WHAT TO PRODUCE: Copy each entry below exactly.

SUPPLIED ENTRIES:
=== Section Start ===
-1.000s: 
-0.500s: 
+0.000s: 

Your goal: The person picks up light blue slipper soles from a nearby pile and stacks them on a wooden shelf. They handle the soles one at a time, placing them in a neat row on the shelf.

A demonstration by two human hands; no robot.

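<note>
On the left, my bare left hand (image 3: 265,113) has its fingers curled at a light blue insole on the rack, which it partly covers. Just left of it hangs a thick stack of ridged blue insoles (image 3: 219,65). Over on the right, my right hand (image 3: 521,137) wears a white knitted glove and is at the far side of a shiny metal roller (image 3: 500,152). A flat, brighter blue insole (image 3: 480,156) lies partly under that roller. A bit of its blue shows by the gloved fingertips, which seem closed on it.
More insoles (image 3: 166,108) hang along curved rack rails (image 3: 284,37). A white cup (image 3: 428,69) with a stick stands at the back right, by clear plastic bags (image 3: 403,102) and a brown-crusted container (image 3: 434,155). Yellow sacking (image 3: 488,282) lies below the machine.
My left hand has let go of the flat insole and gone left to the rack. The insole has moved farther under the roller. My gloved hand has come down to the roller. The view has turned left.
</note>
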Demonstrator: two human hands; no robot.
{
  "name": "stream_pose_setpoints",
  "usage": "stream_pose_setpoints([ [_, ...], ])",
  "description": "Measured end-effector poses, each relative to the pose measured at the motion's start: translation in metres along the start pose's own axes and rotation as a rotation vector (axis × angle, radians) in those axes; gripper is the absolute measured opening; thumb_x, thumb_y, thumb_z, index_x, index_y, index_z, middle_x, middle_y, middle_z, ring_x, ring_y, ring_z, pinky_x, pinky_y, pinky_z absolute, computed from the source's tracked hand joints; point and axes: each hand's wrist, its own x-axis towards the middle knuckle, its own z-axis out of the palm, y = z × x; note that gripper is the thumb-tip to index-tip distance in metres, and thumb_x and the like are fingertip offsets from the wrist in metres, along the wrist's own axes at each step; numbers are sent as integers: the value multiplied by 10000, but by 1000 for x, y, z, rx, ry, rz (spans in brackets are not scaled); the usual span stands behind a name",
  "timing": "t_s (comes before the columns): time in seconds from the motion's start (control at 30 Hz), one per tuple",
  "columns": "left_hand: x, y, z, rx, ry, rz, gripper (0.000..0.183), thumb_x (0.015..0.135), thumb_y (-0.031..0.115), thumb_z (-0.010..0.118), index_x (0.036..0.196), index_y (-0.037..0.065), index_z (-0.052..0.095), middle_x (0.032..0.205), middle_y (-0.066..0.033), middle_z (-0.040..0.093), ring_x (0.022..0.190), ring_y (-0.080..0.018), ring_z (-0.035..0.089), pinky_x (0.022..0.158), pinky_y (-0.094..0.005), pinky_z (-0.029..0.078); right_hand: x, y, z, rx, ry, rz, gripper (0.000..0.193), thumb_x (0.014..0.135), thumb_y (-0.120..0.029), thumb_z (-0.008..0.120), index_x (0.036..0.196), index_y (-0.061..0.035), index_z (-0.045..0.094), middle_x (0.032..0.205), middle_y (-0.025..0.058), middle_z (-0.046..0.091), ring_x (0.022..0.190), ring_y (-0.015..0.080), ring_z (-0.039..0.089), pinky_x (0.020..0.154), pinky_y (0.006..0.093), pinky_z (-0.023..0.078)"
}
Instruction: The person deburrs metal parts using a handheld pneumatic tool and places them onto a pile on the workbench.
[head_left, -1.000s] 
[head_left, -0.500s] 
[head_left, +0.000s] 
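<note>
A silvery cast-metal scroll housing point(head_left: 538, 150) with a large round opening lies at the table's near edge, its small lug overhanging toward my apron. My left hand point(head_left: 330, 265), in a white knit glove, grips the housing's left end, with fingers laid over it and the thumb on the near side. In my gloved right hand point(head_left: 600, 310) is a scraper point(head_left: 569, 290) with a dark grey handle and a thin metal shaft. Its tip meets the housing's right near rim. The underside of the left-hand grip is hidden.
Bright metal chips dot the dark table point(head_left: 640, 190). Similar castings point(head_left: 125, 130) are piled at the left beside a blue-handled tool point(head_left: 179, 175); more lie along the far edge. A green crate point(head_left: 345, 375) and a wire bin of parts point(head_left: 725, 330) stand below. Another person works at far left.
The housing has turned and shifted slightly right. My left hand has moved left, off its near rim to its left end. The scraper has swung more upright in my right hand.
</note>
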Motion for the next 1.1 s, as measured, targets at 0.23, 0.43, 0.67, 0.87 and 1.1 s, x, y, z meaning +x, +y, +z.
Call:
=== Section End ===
OUTPUT:
-1.000s: 
-0.500s: 
+0.000s: 

Your goal: The person picks up light blue slipper soles from a nearby pile and stacks them on a wooden shelf. They handle the soles one at a time, placing them in a neat row on the shelf.

A demonstration by two human hands; no robot.

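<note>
On the left, my bare left hand (image 3: 265,113) has its fingers curled at a light blue insole on the rack, which it partly covers. Just left of it hangs a thick stack of ridged blue insoles (image 3: 219,65). Over on the right, my right hand (image 3: 521,137) wears a white knitted glove and is at the far side of a shiny metal roller (image 3: 500,152). A flat, brighter blue insole (image 3: 480,156) lies partly under that roller. A bit of its blue shows by the gloved fingertips, which seem closed on it.
More insoles (image 3: 166,108) hang along curved rack rails (image 3: 284,37). A white cup (image 3: 428,69) with a stick stands at the back right, by clear plastic bags (image 3: 403,102) and a brown-crusted container (image 3: 434,155). Yellow sacking (image 3: 488,282) lies below the machine.
My left hand has let go of the flat insole and gone left to the rack. The insole has moved farther under the roller. My gloved hand has come down to the roller. The view has turned left.
</note>
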Demonstrator: two human hands; no robot.
{
  "name": "stream_pose_setpoints",
  "usage": "stream_pose_setpoints([ [_, ...], ])",
  "description": "Measured end-effector poses, each relative to the pose measured at the motion's start: translation in metres along the start pose's own axes and rotation as a rotation vector (axis × angle, radians) in those axes; gripper is the absolute measured opening; thumb_x, thumb_y, thumb_z, index_x, index_y, index_z, middle_x, middle_y, middle_z, ring_x, ring_y, ring_z, pinky_x, pinky_y, pinky_z absolute, computed from the source's tracked hand joints; point and axes: each hand's wrist, its own x-axis towards the middle knuckle, its own z-axis out of the palm, y = z × x; note that gripper is the thumb-tip to index-tip distance in metres, and thumb_x and the like are fingertip offsets from the wrist in metres, along the wrist's own axes at each step; numbers are sent as integers: the value multiplied by 10000, but by 1000 for x, y, z, rx, ry, rz (spans in brackets are not scaled); the usual span stands behind a name",
  "timing": "t_s (comes before the columns): time in seconds from the motion's start (control at 30 Hz), one per tuple",
  "columns": "left_hand: x, y, z, rx, ry, rz, gripper (0.000..0.183), thumb_x (0.015..0.135), thumb_y (-0.031..0.115), thumb_z (-0.010..0.118), index_x (0.036..0.196), index_y (-0.037..0.065), index_z (-0.052..0.095), middle_x (0.032..0.205), middle_y (-0.066..0.033), middle_z (-0.040..0.093), ring_x (0.022..0.190), ring_y (-0.080..0.018), ring_z (-0.035..0.089), pinky_x (0.022..0.158), pinky_y (-0.094..0.005), pinky_z (-0.029..0.078); right_hand: x, y, z, rx, ry, rz, gripper (0.000..0.193), thumb_x (0.014..0.135), thumb_y (-0.120..0.029), thumb_z (-0.008..0.120), index_x (0.036..0.196), index_y (-0.061..0.035), index_z (-0.045..0.094), middle_x (0.032..0.205), middle_y (-0.025..0.058), middle_z (-0.046..0.091), ring_x (0.022..0.190), ring_y (-0.015..0.080), ring_z (-0.039..0.089), pinky_x (0.020..0.154), pinky_y (0.006..0.093), pinky_z (-0.023..0.078)"
}
Instruction: The person deburrs metal parts using a handheld pneumatic tool and places them onto a pile on the workbench.
[head_left, -1.000s] 
[head_left, -0.500s] 
[head_left, +0.000s] 
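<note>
A silvery cast-metal scroll housing point(head_left: 538, 150) with a large round opening lies at the table's near edge, its small lug overhanging toward my apron. My left hand point(head_left: 330, 265), in a white knit glove, grips the housing's left end, with fingers laid over it and the thumb on the near side. In my gloved right hand point(head_left: 600, 310) is a scraper point(head_left: 569, 290) with a dark grey handle and a thin metal shaft. Its tip meets the housing's right near rim. The underside of the left-hand grip is hidden.
Bright metal chips dot the dark table point(head_left: 640, 190). Similar castings point(head_left: 125, 130) are piled at the left beside a blue-handled tool point(head_left: 179, 175); more lie along the far edge. A green crate point(head_left: 345, 375) and a wire bin of parts point(head_left: 725, 330) stand below. Another person works at far left.
The housing has turned and shifted slightly right. My left hand has moved left, off its near rim to its left end. The scraper has swung more upright in my right hand.
</note>
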Motion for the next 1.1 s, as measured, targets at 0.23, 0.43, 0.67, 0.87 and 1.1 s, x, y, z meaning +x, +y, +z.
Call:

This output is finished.